■ **DATA FOR THIS TASK**:
*** Block opens ***

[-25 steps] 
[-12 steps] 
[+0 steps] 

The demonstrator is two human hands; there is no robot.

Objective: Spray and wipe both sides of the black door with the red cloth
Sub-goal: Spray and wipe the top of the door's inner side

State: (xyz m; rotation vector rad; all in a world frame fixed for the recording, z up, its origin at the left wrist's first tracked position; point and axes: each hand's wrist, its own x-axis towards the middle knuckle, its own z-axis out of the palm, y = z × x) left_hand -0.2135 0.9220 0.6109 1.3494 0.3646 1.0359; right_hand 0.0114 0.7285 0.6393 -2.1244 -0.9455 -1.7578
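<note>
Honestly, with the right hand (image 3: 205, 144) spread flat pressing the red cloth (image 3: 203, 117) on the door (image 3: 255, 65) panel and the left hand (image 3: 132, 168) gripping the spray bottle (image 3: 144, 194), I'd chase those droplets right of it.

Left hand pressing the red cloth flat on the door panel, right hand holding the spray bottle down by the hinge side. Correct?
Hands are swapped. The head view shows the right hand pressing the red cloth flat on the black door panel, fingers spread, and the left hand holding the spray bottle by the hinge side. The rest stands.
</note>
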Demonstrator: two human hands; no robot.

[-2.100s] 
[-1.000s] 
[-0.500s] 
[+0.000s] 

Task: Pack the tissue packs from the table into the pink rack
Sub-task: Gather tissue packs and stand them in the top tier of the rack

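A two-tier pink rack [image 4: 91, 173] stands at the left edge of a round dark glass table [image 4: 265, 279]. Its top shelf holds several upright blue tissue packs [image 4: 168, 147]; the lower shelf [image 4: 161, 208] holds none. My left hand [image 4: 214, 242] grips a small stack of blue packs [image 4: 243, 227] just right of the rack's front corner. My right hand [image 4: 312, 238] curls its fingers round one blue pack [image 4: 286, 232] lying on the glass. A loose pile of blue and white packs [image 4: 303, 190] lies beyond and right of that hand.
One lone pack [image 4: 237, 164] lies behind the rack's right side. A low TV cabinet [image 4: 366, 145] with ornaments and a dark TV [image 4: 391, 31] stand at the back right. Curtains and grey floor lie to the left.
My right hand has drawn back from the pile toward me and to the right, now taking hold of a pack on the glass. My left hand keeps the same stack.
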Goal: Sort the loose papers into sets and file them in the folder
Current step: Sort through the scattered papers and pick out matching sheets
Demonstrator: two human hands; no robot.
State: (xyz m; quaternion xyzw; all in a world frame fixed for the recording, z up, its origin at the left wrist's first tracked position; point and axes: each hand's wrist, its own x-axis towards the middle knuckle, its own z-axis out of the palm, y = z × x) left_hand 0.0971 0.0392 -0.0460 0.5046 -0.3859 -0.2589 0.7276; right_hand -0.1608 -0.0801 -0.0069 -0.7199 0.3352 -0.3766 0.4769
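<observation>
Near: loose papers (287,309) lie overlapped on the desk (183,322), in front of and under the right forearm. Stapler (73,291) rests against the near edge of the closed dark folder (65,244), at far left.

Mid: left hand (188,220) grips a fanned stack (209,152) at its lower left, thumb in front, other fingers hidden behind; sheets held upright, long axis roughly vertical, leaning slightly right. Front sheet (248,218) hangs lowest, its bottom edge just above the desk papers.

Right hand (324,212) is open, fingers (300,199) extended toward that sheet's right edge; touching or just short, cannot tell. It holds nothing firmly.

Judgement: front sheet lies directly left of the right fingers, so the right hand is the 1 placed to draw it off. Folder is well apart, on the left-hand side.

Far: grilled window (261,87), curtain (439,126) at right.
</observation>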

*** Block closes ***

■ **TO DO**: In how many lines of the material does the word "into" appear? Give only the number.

■ **REPLY**: 2